Kenora MP Greg Rickford's excited about a new energy agreement. He flew to Mexico on short notice over the weekend, so he could be part of an agreement on emissions controls between Canada, the United States and Mexico.

"Where Canada has oilsands, the United States obviously has coal. We want to reconcile, and make sure that the regulations reflect our ability to reduce GHG (greenhouse gases) emissions, but in a regulatory environment that respects what we're good at, in terms of energy production, and make it fair for all of us," he said.

Recently, the federal government released new targets for emission controls. Rickford, who is also the minister for natural resources, says the agreement will help Canadians to work closely with their American neighbours towards a cleaner future.

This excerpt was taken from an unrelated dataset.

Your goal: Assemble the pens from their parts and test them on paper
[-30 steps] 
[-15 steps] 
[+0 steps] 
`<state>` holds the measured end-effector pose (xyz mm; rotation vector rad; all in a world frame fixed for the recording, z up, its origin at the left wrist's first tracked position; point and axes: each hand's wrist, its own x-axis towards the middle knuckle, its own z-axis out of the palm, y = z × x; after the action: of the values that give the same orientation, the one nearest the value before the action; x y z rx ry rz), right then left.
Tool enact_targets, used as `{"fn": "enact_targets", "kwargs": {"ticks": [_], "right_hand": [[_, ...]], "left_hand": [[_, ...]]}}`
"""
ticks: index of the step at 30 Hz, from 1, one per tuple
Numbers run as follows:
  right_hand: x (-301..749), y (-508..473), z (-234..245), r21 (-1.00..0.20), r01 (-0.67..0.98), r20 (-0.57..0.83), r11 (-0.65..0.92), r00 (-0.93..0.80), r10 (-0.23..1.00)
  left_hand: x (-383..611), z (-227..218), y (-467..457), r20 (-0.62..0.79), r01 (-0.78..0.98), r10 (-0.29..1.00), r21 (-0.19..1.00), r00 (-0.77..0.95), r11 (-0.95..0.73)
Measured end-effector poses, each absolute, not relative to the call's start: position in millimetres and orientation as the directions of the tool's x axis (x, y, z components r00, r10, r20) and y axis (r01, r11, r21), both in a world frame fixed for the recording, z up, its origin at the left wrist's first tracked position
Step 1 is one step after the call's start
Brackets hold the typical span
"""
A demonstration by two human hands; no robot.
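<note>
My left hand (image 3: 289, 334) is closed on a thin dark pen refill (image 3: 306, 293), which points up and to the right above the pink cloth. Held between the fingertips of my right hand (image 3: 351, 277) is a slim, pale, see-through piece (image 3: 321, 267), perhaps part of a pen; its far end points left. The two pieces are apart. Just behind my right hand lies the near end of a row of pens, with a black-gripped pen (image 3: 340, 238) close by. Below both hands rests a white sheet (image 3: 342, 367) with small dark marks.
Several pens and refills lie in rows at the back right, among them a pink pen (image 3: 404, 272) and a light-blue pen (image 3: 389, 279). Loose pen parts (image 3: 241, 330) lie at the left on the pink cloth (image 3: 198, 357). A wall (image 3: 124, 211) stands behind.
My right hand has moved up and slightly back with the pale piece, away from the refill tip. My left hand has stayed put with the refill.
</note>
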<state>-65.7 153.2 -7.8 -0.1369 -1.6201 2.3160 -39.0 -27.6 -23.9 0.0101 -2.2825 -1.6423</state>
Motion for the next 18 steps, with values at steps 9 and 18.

"When it's all said and done, despite having some different energy sector profile challenges and opportunities, it's important that we work together on things," he added.

The minister pointed out two areas of importance: carbon capture storage and regulations on methane. Last fall, Rickford visited a facility in Saskatchewan, where new technology was unveiled to help with carbon capture storage. He hoped the facility and technology would be duplicated in Alberta, where it could help with oilsands, as well as other countries.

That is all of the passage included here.